The researchers tried to train the bees to realize that one photo had a drop
of
a sugary liquid next to it. Different photos came with a drop of bitter
liquid
instead.
Many bees apparently failed to realize that that they should pay attention
to
the photos at all. But five bees learned to fly toward the photo
horizontally in
such a way that they could get a good look at it, Dyer reported. In fact,
these
bees tended to hover a few centimeters in front of the image for a while
before
deciding where to land.
The bees learned to distinguish the correct face from the wrong one with
better
than 80 percent accuracy, even when the faces were similar, and regardless
of
where the photos were placed, the researchers found.

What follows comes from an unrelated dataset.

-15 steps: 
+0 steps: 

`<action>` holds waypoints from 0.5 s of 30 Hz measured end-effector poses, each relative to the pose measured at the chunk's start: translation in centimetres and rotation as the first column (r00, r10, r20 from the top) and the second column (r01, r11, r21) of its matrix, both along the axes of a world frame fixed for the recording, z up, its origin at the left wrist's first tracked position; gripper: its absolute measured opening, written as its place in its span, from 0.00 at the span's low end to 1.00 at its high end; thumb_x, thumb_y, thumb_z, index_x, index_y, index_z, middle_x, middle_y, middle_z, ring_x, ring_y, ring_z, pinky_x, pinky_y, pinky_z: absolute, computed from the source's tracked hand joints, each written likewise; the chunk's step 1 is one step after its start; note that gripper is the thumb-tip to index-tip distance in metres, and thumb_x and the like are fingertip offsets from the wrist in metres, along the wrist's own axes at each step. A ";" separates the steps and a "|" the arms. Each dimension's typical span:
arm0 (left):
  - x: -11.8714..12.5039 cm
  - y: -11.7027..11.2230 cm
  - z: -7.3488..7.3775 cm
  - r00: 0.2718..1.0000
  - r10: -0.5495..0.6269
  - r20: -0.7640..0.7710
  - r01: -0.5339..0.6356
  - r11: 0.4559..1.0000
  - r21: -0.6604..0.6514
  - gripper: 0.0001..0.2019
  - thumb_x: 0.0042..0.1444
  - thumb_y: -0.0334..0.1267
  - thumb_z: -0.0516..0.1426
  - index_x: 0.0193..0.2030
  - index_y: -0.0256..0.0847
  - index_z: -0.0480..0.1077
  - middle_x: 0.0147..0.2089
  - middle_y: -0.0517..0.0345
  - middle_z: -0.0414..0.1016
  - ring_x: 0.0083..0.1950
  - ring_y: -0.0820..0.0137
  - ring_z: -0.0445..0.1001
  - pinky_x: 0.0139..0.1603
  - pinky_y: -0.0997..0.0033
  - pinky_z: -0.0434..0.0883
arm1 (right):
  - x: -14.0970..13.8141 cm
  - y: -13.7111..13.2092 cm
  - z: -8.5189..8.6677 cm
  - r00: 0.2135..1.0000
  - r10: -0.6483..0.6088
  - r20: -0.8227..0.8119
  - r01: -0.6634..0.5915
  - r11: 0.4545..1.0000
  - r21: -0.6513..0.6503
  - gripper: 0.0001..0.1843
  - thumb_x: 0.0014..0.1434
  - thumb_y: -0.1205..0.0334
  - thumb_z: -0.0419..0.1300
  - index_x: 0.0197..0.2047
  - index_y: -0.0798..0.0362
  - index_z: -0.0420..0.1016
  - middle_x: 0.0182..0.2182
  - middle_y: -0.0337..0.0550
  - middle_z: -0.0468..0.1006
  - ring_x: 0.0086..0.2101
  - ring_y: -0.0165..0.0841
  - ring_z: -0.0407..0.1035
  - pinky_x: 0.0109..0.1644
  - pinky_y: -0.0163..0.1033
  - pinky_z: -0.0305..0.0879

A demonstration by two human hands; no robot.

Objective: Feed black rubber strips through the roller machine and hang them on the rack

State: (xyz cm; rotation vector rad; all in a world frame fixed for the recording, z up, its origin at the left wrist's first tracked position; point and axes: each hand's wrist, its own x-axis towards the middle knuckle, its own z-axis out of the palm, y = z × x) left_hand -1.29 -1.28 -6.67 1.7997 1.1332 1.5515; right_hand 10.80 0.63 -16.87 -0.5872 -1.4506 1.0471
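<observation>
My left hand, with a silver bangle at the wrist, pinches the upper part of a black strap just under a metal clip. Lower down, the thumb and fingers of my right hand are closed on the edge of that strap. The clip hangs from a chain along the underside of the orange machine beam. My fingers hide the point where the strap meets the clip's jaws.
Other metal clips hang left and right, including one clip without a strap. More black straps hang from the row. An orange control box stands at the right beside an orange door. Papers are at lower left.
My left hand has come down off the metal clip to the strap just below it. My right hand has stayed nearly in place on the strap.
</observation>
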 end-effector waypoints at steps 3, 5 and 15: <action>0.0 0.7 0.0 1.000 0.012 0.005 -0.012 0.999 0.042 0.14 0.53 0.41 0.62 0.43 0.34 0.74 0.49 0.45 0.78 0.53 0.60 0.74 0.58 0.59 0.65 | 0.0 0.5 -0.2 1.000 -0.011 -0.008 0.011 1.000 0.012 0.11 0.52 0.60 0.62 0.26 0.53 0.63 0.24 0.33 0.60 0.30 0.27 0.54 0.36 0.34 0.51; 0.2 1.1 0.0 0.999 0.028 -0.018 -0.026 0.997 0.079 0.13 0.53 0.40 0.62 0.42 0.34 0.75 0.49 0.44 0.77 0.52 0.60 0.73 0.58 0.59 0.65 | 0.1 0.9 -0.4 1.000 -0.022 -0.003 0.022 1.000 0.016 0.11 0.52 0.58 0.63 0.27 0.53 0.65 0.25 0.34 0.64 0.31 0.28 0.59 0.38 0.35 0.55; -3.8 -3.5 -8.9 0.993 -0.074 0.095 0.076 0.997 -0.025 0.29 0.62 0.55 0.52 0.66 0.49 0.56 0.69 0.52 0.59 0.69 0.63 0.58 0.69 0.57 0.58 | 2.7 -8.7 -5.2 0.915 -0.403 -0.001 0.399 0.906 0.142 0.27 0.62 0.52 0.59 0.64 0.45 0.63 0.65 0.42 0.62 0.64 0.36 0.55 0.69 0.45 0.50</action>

Also, just like humans,
the
bees performed more poorly when the faces were flipped upside-down. "This is
evidence that face recognition requires neither a specialised neuronal
[brain]
circuitry nor a fundamentally advanced nervous system," the researchers
wrote,
noting that the test they used was one for which even humans have some
difficulty.
Also, "Two bees tested 2 days after the initial training retained the
information in long-term memory," they wrote. One scored about 94 percent on
the
first day and 79 percent two days later; the second bee's score dropped from
about 87 to 76 percent during the same time frame.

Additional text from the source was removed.